- **BRIEF**
The lines you return should be those containing the string "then", taken from the data below.

──────── ENTRIES SHOWN ────────

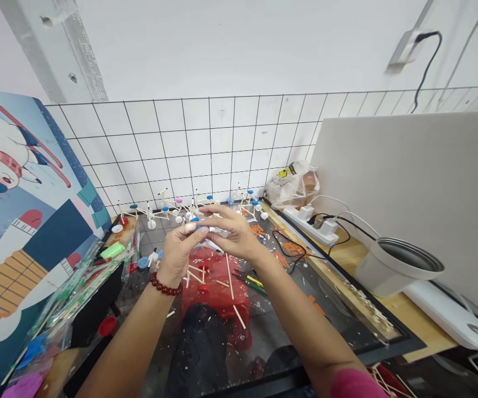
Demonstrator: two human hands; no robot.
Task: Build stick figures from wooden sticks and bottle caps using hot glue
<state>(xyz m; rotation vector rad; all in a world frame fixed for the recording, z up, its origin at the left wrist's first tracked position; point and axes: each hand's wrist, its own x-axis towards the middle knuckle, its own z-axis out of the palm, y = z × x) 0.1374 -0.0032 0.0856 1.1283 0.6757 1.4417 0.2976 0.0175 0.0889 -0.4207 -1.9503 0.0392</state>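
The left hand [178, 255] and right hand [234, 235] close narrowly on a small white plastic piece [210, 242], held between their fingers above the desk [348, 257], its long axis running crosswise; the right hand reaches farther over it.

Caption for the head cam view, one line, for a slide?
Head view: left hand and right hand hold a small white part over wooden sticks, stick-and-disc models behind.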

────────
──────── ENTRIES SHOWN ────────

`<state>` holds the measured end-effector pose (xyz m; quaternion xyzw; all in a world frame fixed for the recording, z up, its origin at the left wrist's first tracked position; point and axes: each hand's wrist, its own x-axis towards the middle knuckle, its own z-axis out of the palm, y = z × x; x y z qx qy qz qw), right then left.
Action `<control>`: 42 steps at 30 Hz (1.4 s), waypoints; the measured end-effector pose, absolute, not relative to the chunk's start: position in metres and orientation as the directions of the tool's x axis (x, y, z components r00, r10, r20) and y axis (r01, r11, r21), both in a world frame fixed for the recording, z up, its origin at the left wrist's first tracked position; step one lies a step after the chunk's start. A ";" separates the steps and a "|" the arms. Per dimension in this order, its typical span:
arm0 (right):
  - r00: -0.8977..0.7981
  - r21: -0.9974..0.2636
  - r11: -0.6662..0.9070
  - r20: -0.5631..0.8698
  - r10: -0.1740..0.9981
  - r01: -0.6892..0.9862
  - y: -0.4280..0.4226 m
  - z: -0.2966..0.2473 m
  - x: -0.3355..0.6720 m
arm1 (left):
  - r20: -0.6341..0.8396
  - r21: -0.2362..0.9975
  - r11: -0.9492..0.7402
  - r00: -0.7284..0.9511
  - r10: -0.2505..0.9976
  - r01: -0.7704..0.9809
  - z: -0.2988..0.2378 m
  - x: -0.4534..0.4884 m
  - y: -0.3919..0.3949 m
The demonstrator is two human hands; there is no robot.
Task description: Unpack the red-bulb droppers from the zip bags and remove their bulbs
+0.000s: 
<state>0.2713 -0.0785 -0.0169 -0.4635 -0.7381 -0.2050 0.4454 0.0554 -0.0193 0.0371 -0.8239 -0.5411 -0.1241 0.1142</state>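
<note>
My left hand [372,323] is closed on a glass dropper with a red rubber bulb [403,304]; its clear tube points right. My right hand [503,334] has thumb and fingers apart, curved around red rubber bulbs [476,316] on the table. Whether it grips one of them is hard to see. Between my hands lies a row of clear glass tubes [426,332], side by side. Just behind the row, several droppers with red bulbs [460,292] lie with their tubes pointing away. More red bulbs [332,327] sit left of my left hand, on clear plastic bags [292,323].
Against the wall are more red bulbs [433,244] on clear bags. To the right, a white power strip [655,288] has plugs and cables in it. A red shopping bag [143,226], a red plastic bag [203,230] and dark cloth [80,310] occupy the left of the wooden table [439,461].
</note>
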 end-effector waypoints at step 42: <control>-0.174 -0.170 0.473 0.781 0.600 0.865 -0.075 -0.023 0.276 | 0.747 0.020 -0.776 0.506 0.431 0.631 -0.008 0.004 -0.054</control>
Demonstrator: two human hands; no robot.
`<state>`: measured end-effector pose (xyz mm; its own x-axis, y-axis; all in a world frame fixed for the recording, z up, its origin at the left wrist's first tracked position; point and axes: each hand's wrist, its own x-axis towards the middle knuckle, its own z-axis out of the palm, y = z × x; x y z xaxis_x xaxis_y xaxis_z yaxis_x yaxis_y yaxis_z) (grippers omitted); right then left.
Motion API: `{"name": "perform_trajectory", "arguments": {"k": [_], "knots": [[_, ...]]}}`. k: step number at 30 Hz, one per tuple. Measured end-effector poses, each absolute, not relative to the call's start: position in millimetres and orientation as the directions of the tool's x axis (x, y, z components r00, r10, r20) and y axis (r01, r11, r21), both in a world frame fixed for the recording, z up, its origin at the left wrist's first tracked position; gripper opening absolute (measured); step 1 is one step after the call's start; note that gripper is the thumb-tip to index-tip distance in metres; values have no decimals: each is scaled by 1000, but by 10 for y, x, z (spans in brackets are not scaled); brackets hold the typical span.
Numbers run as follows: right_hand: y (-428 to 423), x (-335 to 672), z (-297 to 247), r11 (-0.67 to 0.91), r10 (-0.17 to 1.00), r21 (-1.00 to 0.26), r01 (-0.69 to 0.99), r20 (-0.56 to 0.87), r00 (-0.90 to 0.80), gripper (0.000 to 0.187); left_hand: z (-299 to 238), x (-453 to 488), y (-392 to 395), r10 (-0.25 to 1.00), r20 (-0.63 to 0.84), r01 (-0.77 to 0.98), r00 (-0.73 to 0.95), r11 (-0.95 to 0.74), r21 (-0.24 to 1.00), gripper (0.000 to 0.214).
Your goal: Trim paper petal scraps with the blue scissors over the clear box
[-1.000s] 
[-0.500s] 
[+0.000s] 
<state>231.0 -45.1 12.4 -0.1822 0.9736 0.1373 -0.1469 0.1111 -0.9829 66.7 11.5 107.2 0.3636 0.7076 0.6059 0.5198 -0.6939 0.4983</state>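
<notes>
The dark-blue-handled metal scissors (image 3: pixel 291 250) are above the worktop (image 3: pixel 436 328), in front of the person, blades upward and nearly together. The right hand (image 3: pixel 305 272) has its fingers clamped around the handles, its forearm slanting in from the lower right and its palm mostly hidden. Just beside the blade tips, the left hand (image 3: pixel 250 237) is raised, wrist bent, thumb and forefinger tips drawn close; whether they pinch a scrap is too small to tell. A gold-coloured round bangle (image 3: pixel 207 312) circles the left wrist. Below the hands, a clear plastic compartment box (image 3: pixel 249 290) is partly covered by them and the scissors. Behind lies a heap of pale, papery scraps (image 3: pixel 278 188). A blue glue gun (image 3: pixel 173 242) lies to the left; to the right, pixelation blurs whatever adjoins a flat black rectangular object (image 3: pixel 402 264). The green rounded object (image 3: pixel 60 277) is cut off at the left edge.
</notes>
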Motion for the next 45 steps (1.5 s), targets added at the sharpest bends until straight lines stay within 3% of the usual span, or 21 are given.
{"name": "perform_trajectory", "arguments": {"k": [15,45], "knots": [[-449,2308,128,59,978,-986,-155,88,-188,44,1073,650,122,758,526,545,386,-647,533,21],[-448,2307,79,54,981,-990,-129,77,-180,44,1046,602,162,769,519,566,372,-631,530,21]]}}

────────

- **RESPONSE TO THE TASK**
`<state>` holds the measured end-effector pose (xyz m; quaternion xyzw; all in a world frame fixed for the recording, z up, its origin at the left wrist's first tracked position; point and axes: each hand's wrist, its own x-axis towards the middle knuckle, its own z-axis out of the palm, y = z × x; x y z qx qy qz qw), right then left.
`<state>`: measured end-effector pose (xyz mm; its own x-axis, y-axis; all in a world frame fixed for the recording, z up, its origin at the left wrist's first tracked position; point and axes: each hand's wrist, its own x-axis towards the middle knuckle, its own z-axis out of the palm, y = z × x; x y z xaxis_x xaxis_y xaxis_z yaxis_x yaxis_y yaxis_z) (grippers omitted); right then left.

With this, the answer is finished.